Exercise instructions: Return, in their exact form, the lines that lie between the start of the data below and the line containing "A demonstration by", with both ends included.
..........
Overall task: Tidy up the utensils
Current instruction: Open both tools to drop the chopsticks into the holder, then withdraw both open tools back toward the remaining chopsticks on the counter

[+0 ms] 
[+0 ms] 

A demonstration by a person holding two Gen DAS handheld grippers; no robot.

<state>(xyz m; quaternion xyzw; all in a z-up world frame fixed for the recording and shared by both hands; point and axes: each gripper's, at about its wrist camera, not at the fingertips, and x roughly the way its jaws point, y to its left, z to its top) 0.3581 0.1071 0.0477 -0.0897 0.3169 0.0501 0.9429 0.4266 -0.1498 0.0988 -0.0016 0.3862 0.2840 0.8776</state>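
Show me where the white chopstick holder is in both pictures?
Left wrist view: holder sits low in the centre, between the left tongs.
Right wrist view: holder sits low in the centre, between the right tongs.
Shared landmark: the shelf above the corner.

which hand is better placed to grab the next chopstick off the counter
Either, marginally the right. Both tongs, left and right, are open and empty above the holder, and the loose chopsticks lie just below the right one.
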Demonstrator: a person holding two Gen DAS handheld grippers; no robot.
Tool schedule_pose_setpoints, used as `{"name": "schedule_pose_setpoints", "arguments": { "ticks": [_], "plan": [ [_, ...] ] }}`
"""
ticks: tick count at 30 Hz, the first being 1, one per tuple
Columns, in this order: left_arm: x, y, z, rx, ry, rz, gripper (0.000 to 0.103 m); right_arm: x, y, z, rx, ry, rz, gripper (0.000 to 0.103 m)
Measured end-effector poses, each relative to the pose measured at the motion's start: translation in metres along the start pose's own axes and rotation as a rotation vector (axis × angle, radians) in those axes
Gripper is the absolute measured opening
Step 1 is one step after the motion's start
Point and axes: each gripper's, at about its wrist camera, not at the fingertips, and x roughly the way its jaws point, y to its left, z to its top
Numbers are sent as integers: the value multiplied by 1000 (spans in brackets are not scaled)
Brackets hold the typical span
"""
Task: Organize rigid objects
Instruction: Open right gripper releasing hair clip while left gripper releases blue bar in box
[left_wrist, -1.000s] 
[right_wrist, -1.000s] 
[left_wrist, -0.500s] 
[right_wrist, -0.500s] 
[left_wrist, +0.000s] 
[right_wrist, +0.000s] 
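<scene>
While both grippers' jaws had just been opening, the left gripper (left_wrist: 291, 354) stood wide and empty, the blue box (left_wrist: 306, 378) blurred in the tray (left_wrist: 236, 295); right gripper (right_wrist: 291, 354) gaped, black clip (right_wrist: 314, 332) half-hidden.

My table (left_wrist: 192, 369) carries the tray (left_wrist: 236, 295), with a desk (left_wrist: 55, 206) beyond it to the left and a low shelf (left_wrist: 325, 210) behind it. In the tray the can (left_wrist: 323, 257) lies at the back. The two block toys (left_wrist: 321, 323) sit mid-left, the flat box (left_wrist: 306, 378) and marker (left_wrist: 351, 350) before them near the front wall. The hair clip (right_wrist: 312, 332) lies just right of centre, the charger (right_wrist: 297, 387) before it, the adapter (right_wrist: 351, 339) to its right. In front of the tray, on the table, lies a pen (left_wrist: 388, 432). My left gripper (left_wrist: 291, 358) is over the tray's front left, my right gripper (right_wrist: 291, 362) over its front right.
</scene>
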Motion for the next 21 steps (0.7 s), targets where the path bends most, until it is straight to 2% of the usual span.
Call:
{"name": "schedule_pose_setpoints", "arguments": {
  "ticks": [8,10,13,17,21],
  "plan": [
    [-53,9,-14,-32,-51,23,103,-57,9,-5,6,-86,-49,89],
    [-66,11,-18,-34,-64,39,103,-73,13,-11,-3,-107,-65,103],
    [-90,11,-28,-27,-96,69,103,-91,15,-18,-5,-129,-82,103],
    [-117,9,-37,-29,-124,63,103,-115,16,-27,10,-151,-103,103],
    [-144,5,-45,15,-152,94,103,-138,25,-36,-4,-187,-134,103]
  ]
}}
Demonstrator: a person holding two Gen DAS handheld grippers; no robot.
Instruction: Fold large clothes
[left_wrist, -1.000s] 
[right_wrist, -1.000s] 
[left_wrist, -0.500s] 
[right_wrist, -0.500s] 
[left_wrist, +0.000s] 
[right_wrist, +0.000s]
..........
Answer to the exercise:
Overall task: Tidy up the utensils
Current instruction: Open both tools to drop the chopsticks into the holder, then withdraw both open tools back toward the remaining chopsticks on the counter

[+0 ms] 
[+0 ms] 

A demonstration by a person holding two Gen DAS handheld grippers; no robot.

This concludes the output.